Exercise
From the very first line of the data to the line containing "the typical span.", retype everything exactly, leaving the pictures behind.

Available data
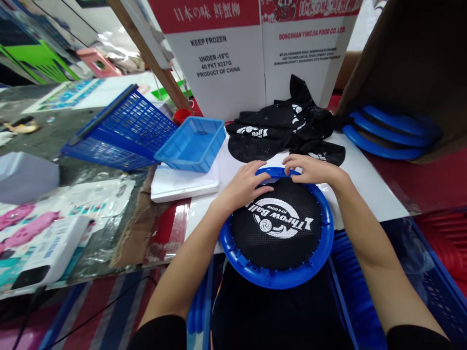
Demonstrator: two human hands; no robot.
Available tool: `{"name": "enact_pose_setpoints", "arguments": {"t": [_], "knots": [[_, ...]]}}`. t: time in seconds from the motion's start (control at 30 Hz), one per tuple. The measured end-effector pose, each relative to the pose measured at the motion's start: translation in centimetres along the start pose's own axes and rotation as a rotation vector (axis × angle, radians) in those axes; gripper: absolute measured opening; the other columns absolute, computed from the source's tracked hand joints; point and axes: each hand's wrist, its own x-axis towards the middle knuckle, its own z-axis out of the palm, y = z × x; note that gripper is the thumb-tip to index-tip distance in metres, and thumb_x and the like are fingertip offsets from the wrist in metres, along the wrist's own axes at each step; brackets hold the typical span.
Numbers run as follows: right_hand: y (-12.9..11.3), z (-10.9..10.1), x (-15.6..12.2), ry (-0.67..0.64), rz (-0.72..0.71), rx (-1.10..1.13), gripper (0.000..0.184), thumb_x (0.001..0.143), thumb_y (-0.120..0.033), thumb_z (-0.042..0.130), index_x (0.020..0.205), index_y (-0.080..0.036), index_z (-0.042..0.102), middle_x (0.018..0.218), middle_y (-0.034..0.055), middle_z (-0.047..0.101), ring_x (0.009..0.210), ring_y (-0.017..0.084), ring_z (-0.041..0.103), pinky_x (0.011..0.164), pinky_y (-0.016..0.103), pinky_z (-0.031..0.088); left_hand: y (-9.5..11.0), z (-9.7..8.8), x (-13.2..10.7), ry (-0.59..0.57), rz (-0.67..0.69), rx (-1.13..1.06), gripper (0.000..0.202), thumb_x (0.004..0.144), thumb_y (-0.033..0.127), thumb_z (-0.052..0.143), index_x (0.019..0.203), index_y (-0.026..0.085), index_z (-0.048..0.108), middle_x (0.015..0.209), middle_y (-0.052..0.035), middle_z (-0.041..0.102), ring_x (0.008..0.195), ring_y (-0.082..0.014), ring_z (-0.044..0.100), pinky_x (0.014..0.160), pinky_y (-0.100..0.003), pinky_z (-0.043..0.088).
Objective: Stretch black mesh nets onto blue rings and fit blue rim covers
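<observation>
A round blue plastic ring [275, 279] lies tilted on the near edge of the white work surface, over my lap. Black mesh fabric [244, 243] with a white "Throw Ball" print spans it. At the far rim, a light gap shows between mesh and ring. My left hand [250, 183] grips the far left rim, with its thumb over the mesh. Curled fingers of my right hand [310, 169] hold the far right rim; whether they also pinch the mesh edge is hidden. Just beyond my hands lies a heap of printed black mesh pieces [255, 146].
More blue rings [386, 141] are stacked in an open carton [408, 48] at right. A light blue tray [197, 143] and a blue basket [127, 131] stand at left. A white printed box [226, 92] blocks the back. Red rings [441, 243] fill a crate at lower right.
</observation>
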Motion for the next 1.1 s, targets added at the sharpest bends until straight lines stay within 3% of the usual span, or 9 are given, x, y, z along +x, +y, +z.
{"name": "enact_pose_setpoints", "arguments": {"t": [0.13, 0.27, 0.37, 0.47, 0.57, 0.7, 0.87, 1.1], "knots": [[-0.9, 1.2, 0.6, -0.080, -0.098, 0.006, 0.031, 0.087, -0.013, 0.062, 0.109, -0.026, 0.079, 0.161, 0.0057, 0.052, 0.141, 0.031, 0.056, 0.118, 0.048, 0.046, 0.4, 0.9, 0.2, -0.102, 0.036, -0.048, 0.030, 0.100, 0.037, 0.070, 0.126, 0.023, 0.070, 0.163, -0.0159, 0.048, 0.152, -0.0376, 0.043, 0.125, -0.061, 0.038], [-1.1, 1.9, 0.9, -0.147, -0.085, -0.043, 0.025, 0.096, -0.031, 0.070, 0.118, -0.027, 0.082, 0.165, 0.0078, 0.048, 0.144, 0.038, 0.052, 0.122, 0.058, 0.041, 0.1, 1.0, -0.1, -0.168, -0.021, -0.103, 0.036, 0.095, 0.037, 0.075, 0.128, 0.023, 0.070, 0.170, -0.0145, 0.039, 0.158, -0.0392, 0.037, 0.128, -0.062, 0.034], [-0.8, 2.0, 0.9, -0.190, -0.107, 0.003, 0.017, 0.092, -0.032, 0.076, 0.107, -0.026, 0.083, 0.164, 0.0082, 0.050, 0.143, 0.038, 0.051, 0.122, 0.057, 0.040, 0.2, 0.4, -0.4, -0.216, -0.038, -0.164, 0.036, 0.094, 0.035, 0.076, 0.127, 0.026, 0.070, 0.171, -0.0123, 0.038, 0.157, -0.0381, 0.037, 0.127, -0.062, 0.035], [-0.9, 2.4, 1.2, -0.176, -0.133, 0.098, 0.003, 0.087, -0.023, 0.078, 0.090, -0.022, 0.079, 0.154, 0.0102, 0.057, 0.142, 0.036, 0.051, 0.120, 0.053, 0.042, 0.8, -0.3, -0.3, -0.242, -0.053, -0.218, 0.033, 0.094, 0.039, 0.075, 0.123, 0.025, 0.071, 0.168, -0.0128, 0.043, 0.155, -0.0385, 0.040, 0.127, -0.061, 0.036], [-1.3, 3.4, 1.9, -0.148, -0.212, 0.230, 0.006, 0.084, -0.016, 0.076, 0.083, -0.021, 0.072, 0.127, 0.0090, 0.068, 0.121, 0.029, 0.062, 0.109, 0.046, 0.050, 1.6, -0.7, 0.0, -0.196, -0.097, -0.271, 0.025, 0.099, 0.041, 0.067, 0.114, 0.021, 0.073, 0.163, -0.0157, 0.048, 0.152, -0.0366, 0.045, 0.127, -0.057, 0.036], [-1.8, 4.3, 2.6, -0.105, -0.289, 0.377, 0.009, 0.084, -0.016, 0.075, 0.080, -0.020, 0.068, 0.102, 0.0040, 0.069, 0.101, 0.023, 0.065, 0.096, 0.037, 0.051, 1.8, -0.8, 0.4, -0.181, -0.124, -0.395, 0.018, 0.097, 0.037, 0.069, 0.094, 0.019, 0.073, 0.160, -0.0143, 0.049, 0.151, -0.0342, 0.047, 0.128, -0.054, 0.037], [-1.4, 3.7, 2.5, -0.100, -0.239, 0.426, 0.013, 0.087, -0.031, 0.077, 0.082, -0.022, 0.070, 0.103, 0.0030, 0.074, 0.103, 0.023, 0.067, 0.099, 0.037, 0.049, 0.9, -0.9, 0.4, -0.184, -0.094, -0.506, 0.014, 0.095, 0.032, 0.069, 0.087, 0.021, 0.070, 0.152, -0.0117, 0.056, 0.147, -0.0301, 0.051, 0.126, -0.053, 0.040], [-0.9, 2.9, 2.4, -0.122, -0.182, 0.457, 0.017, 0.090, -0.037, 0.071, 0.087, -0.021, 0.071, 0.101, 0.0032, 0.075, 0.102, 0.023, 0.066, 0.100, 0.037, 0.047, 1.1, -0.4, 0.3, -0.123, -0.141, -0.481, 0.018, 0.094, 0.038, 0.070, 0.090, 0.020, 0.069, 0.153, -0.0138, 0.056, 0.148, -0.0319, 0.051, 0.128, -0.054, 0.036]]}}
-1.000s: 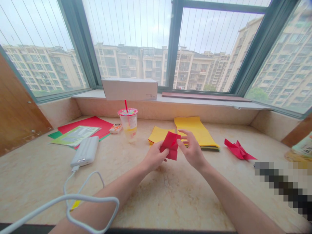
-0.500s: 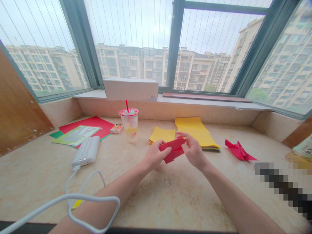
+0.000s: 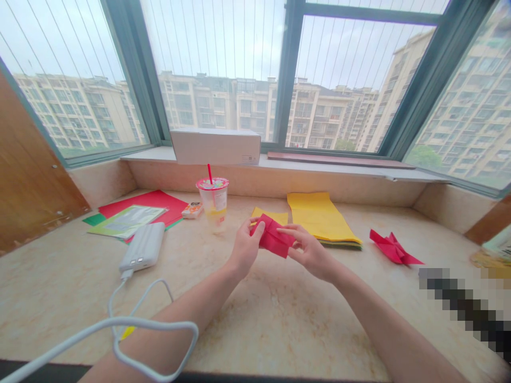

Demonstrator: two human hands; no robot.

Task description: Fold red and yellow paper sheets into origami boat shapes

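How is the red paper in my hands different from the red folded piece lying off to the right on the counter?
The red paper in the hands is held above the counter, pinched between the left hand and right hand; the red folded piece lies untouched on the counter. The held one looks compact and blocky; the other has pointed tips spread out. Both are the same red paper.

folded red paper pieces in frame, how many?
2. One folded red paper is held above the counter between the left hand and right hand. A finished red paper model lies on the counter at right. The flat red sheets at left are unfolded.
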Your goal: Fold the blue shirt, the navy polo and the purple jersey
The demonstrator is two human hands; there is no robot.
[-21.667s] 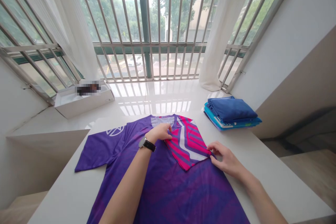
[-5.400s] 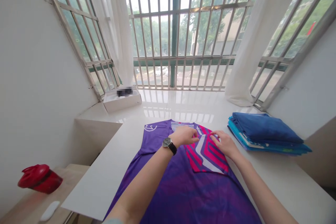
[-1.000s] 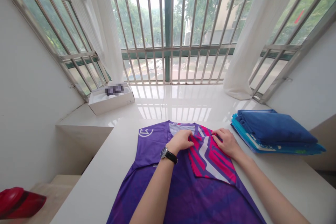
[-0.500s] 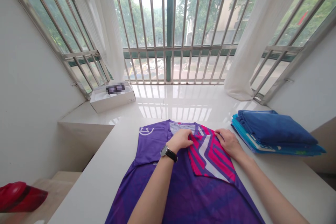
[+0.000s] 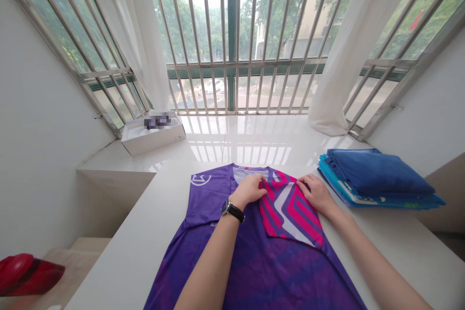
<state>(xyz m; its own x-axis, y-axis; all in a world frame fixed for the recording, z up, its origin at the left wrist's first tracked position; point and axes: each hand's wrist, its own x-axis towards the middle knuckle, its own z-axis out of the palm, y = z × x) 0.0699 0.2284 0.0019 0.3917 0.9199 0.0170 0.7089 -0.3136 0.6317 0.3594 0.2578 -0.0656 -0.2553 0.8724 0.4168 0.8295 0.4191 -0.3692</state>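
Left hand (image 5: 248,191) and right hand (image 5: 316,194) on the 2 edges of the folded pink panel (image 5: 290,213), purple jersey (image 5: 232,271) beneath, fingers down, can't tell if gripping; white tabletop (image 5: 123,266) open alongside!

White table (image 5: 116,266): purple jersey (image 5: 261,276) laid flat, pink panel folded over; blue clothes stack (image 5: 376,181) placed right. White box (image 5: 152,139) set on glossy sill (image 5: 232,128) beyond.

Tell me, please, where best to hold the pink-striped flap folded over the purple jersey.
Take the pink-striped flap by its lower tip, probably from the near side: that tip lies free, while the left hand and right hand cover the upper edge.
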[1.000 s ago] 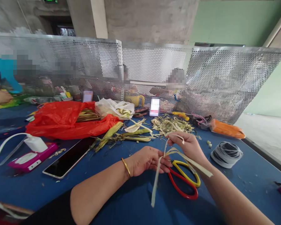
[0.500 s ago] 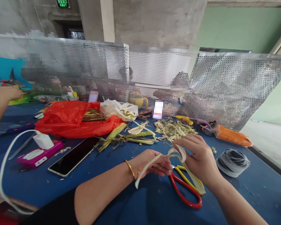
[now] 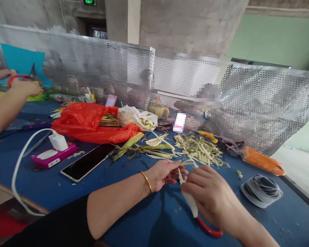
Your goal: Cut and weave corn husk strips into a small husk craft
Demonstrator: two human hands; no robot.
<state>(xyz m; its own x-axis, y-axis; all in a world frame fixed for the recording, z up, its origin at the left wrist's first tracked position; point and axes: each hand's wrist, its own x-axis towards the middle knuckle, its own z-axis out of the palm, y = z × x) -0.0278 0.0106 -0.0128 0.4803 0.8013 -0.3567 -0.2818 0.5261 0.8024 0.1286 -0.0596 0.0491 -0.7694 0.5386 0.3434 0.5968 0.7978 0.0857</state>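
Note:
My left hand point(image 3: 164, 175), a gold bangle at its wrist, pinches a pale strip of corn husk between thumb and fingers. Close on its right, my right hand point(image 3: 208, 195) has its fingers curled round the same husk. A broader tail of the husk strip point(image 3: 192, 206) hangs below the right hand, and a thin loop of it arches above the two hands. Under the right hand lie scissors, of which only a red handle point(image 3: 211, 231) shows. Beyond the hands is a heap of shredded husk point(image 3: 201, 149), with larger husk pieces point(image 3: 128, 145) to its left.
A red plastic bag point(image 3: 79, 120) and white bag point(image 3: 134, 118) hold husks. Left lie a phone point(image 3: 89, 163) and purple power strip point(image 3: 63, 152); right, wrapped dark cord point(image 3: 261, 192) and an orange packet point(image 3: 262, 161). A perforated screen point(image 3: 185, 75) stands behind. A co-worker's hand point(image 3: 25, 87) holds scissors by a blue sheet.
My right hand has come lower and nearer, turning over with the husk and now covering most of the scissors. The left hand keeps its pinch. The view has shifted left and tilted.

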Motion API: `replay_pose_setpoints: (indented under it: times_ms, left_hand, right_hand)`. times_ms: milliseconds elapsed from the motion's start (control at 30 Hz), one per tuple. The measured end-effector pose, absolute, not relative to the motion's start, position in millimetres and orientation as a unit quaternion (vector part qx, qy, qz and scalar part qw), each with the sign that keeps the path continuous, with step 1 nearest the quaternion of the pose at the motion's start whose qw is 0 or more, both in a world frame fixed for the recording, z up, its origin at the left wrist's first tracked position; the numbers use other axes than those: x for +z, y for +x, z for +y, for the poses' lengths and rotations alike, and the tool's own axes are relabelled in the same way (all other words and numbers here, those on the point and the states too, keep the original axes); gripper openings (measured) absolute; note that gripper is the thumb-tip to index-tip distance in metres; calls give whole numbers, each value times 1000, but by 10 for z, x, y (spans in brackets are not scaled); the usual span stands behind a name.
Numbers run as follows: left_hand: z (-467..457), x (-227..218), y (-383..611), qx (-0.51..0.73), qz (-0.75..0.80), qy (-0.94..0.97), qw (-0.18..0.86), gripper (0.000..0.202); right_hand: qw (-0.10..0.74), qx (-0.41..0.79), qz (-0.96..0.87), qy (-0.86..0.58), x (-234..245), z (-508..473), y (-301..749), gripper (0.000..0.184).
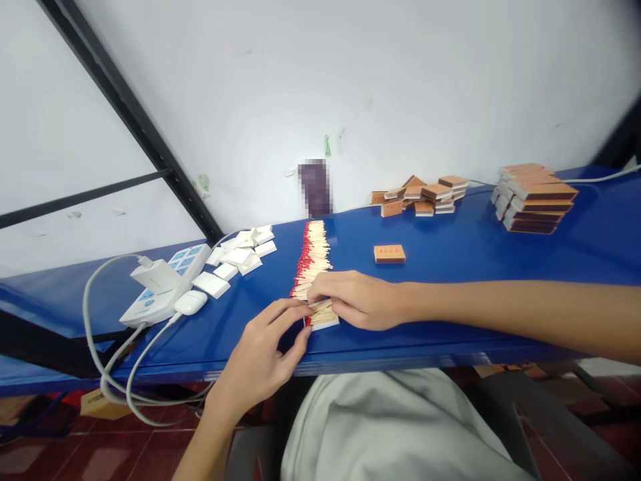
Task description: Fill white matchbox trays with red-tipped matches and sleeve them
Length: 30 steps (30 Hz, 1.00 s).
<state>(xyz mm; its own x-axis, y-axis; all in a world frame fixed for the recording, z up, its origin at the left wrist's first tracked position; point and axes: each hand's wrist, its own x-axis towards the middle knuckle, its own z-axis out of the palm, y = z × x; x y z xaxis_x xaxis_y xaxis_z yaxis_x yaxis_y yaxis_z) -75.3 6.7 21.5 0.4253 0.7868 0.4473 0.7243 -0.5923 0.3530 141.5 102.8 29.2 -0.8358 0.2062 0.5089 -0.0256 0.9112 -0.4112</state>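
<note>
A white matchbox tray [328, 325] holding red-tipped matches lies near the front edge of the blue table. My left hand [270, 344] grips its left end between thumb and fingers. From the right, my right hand [363, 300] reaches over the tray with curled fingers at its matches and right end; whether a match is pinched there is hidden. Just behind the tray, a long row of loose matches [314, 257] runs back toward the wall, red heads on the left. An orange-brown matchbox sleeve [389, 254] rests beyond my right hand.
White trays [240, 254] are heaped at the left, beside a power strip [165, 284] with a plugged-in charger and looping cables [107, 374]. Orange-brown matchbox sleeves [423, 194] lie piled at the back right. Farther right stand stacked matchboxes [535, 197]. A black metal frame rises at the left.
</note>
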Motion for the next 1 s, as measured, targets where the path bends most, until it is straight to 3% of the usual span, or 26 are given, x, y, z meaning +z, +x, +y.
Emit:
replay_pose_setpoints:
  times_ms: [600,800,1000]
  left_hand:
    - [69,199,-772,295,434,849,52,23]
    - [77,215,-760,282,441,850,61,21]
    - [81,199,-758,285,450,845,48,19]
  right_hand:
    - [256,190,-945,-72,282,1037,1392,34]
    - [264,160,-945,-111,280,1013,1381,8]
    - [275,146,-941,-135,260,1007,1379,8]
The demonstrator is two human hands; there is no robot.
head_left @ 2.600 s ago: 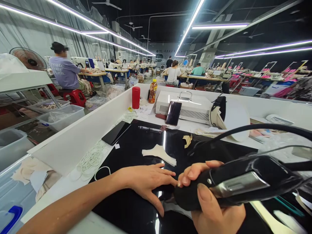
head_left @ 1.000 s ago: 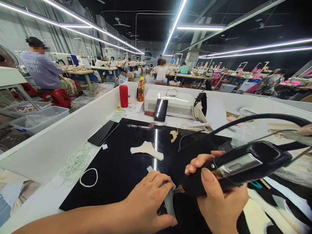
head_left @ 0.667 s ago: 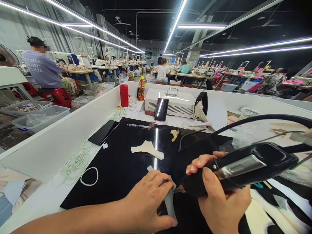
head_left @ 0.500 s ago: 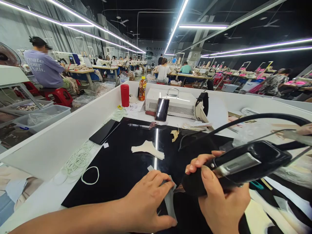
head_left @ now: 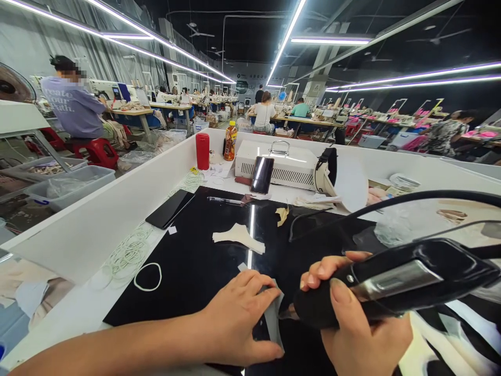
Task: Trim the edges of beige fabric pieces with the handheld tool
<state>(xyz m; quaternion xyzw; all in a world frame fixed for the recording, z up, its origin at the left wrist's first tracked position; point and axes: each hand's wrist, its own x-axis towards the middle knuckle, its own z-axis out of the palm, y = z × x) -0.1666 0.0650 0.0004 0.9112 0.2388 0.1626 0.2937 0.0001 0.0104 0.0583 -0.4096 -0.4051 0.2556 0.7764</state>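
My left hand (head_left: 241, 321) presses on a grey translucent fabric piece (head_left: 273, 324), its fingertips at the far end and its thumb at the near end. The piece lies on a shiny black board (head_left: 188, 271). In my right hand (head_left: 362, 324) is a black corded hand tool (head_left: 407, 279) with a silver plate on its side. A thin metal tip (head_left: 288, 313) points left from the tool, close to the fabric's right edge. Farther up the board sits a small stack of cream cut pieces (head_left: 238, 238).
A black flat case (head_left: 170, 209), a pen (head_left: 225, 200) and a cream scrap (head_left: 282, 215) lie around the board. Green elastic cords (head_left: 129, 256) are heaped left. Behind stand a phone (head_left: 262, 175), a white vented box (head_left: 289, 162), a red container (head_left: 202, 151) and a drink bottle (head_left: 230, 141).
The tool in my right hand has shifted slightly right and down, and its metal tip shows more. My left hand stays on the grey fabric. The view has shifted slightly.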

Written reply
Demonstrator: two human hands; no robot.
Available tool: `{"name": "enact_pose_setpoints", "arguments": {"t": [_], "knots": [[_, ...]]}}`. t: time in seconds from the motion's start (control at 30 Hz), one per tuple. The measured end-effector pose, each relative to the pose measured at the motion's start: translation in centimetres along the start pose's own axes and rotation as a rotation vector (axis × angle, radians) in those axes; gripper: absolute measured opening; the other columns absolute, computed from the source's tracked hand joints; point and axes: each hand's wrist, its own x-axis towards the middle knuckle, its own z-axis out of the palm, y = z × x; note that gripper is the thumb-tip to index-tip distance in metres, and thumb_x and the like are fingertip offsets from the wrist in metres, along the wrist's own axes at each step; brackets hold the typical span.

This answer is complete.